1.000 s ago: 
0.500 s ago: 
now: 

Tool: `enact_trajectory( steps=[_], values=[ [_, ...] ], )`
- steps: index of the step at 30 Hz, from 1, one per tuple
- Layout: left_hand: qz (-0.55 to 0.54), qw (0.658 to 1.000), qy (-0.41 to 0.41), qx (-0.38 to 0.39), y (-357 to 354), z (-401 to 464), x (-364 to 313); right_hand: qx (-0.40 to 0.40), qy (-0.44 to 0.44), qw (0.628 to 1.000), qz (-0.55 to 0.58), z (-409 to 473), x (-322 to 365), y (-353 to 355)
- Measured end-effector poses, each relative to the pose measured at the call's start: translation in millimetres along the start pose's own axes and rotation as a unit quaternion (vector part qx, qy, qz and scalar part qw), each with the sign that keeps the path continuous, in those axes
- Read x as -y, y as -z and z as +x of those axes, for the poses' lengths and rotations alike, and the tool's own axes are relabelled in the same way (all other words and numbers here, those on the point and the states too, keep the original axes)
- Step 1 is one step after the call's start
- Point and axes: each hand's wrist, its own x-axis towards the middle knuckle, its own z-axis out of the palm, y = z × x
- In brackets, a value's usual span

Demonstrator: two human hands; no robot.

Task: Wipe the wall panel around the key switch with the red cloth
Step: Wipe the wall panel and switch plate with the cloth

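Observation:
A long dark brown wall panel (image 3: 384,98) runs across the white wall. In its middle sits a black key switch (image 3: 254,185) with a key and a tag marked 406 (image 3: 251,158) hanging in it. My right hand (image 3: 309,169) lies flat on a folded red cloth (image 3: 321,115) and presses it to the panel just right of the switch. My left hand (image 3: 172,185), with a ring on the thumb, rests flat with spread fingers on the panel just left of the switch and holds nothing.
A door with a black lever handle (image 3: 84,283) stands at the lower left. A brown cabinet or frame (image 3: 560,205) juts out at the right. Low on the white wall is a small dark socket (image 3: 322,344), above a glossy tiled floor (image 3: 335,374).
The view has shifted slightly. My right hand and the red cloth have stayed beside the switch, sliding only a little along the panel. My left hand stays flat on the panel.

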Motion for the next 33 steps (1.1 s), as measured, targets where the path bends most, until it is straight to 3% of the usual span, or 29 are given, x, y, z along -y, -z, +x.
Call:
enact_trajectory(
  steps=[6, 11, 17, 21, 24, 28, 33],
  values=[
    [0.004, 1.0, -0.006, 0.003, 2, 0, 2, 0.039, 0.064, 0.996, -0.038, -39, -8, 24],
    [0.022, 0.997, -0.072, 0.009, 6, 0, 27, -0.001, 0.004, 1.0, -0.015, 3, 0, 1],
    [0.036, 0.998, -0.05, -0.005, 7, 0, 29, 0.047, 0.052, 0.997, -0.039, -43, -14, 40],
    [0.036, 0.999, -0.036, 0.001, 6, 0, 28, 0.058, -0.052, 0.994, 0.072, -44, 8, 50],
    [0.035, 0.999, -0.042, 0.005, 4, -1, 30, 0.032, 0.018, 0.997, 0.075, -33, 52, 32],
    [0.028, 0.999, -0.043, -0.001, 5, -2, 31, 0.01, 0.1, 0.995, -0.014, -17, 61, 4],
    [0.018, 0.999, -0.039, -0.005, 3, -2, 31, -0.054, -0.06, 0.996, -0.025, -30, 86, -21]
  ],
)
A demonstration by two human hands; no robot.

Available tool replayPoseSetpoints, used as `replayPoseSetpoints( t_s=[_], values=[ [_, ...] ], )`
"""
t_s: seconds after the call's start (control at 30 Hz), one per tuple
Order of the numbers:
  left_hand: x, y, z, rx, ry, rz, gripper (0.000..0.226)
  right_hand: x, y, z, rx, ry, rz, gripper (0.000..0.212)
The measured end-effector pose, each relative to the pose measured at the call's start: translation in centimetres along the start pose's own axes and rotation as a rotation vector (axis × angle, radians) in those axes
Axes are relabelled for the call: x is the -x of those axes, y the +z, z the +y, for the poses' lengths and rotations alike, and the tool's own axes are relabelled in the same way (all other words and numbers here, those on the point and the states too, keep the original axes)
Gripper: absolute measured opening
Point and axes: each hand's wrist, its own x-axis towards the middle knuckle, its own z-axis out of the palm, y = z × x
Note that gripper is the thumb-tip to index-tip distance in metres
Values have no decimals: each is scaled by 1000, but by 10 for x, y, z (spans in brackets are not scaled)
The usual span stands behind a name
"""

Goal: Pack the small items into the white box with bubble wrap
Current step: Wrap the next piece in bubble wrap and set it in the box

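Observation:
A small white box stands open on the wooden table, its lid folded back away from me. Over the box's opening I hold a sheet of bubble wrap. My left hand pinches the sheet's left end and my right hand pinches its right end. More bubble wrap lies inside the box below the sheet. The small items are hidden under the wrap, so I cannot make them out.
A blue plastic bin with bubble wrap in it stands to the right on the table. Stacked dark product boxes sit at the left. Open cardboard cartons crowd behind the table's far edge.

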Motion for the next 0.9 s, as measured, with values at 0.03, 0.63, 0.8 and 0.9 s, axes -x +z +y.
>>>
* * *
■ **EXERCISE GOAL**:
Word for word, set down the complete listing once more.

■ **TASK RESPONSE**:
1.000 s ago: 
0.500 s ago: 
now: 

Tool: `enact_trajectory( steps=[_], values=[ [_, ...] ], )`
- steps: index of the step at 30 Hz, from 1, one per tuple
- Layout: left_hand: qz (-0.55 to 0.54), qw (0.658 to 1.000), qy (-0.41 to 0.41), qx (-0.38 to 0.39), y (-357 to 354), z (-401 to 464), x (-364 to 313); right_hand: qx (-0.40 to 0.40), qy (-0.44 to 0.44), qw (0.628 to 1.000), qz (-0.55 to 0.58), z (-409 to 473), x (-322 to 365), y (-353 to 355)
- Measured end-effector poses, each relative to the pose measured at the call's start: translation in millimetres along the start pose's own axes and rotation as a unit quaternion (vector part qx, qy, qz and scalar part qw), each with the sign that keeps the path continuous, in those axes
- Read x as -y, y as -z and z as +x of those axes, for the poses' lengths and rotations alike, and the tool's own axes are relabelled in the same way (all other words and numbers here, those on the point and the states too, keep the original axes)
- Step 1 is one step after the call's start
- Point and axes: each hand's wrist, its own x-axis towards the middle knuckle, its own z-axis out of the palm, y = z × x
- In brackets, a value's usual span

Demonstrator: two human hands; no robot.

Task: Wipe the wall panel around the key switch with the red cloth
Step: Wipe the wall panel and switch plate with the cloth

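Observation:
A long dark brown wall panel (image 3: 384,98) runs across the white wall. In its middle sits a black key switch (image 3: 254,185) with a key and a tag marked 406 (image 3: 251,158) hanging in it. My right hand (image 3: 309,169) lies flat on a folded red cloth (image 3: 321,115) and presses it to the panel just right of the switch. My left hand (image 3: 172,185), with a ring on the thumb, rests flat with spread fingers on the panel just left of the switch and holds nothing.
A door with a black lever handle (image 3: 84,283) stands at the lower left. A brown cabinet or frame (image 3: 560,205) juts out at the right. Low on the white wall is a small dark socket (image 3: 322,344), above a glossy tiled floor (image 3: 335,374).
The view has shifted slightly. My right hand and the red cloth have stayed beside the switch, sliding only a little along the panel. My left hand stays flat on the panel.
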
Motion for the next 33 steps (1.1 s), as measured, targets where the path bends most, until it is straight to 3% of the usual span, or 29 are given, x, y, z along -y, -z, +x.
Call:
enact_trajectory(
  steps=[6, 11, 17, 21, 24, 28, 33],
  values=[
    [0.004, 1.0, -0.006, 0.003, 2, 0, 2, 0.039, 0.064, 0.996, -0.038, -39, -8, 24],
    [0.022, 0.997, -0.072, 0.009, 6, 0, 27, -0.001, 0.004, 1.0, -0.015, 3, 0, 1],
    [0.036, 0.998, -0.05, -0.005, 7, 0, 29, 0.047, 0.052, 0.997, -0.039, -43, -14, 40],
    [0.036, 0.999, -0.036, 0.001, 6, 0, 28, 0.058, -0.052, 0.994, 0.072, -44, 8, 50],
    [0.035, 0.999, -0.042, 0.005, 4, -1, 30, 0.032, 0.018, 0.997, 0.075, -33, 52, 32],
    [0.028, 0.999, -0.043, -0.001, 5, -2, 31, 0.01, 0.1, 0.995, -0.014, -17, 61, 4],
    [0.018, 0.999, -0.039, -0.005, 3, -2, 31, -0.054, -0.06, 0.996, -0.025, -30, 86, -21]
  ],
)
A demonstration by two human hands; no robot.

Available tool replayPoseSetpoints, used as `replayPoseSetpoints( t_s=[_], values=[ [_, ...] ], )`
"""
t_s: seconds after the call's start (control at 30 Hz), one per tuple
Order of the numbers:
  left_hand: x, y, z, rx, ry, rz, gripper (0.000..0.226)
  right_hand: x, y, z, rx, ry, rz, gripper (0.000..0.212)
The measured end-effector pose, each relative to the pose measured at the call's start: translation in centimetres along the start pose's own axes and rotation as a rotation vector (axis × angle, radians) in those axes
Axes are relabelled for the call: x is the -x of those axes, y the +z, z the +y, for the poses' lengths and rotations alike, and the tool's own axes are relabelled in the same way (all other words and numbers here, those on the point and the states too, keep the original axes)
Gripper: absolute measured opening
Point and axes: each hand's wrist, its own x-axis towards the middle knuckle, its own z-axis out of the palm, y = z × x
Note that gripper is the thumb-tip to index-tip distance in metres
Values have no decimals: each is scaled by 1000, but by 10 for x, y, z (spans in brackets are not scaled)
The usual span stands behind a name
"""

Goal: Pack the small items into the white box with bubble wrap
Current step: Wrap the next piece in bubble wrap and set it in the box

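Observation:
A small white box stands open on the wooden table, its lid folded back away from me. Over the box's opening I hold a sheet of bubble wrap. My left hand pinches the sheet's left end and my right hand pinches its right end. More bubble wrap lies inside the box below the sheet. The small items are hidden under the wrap, so I cannot make them out.
A blue plastic bin with bubble wrap in it stands to the right on the table. Stacked dark product boxes sit at the left. Open cardboard cartons crowd behind the table's far edge.
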
Motion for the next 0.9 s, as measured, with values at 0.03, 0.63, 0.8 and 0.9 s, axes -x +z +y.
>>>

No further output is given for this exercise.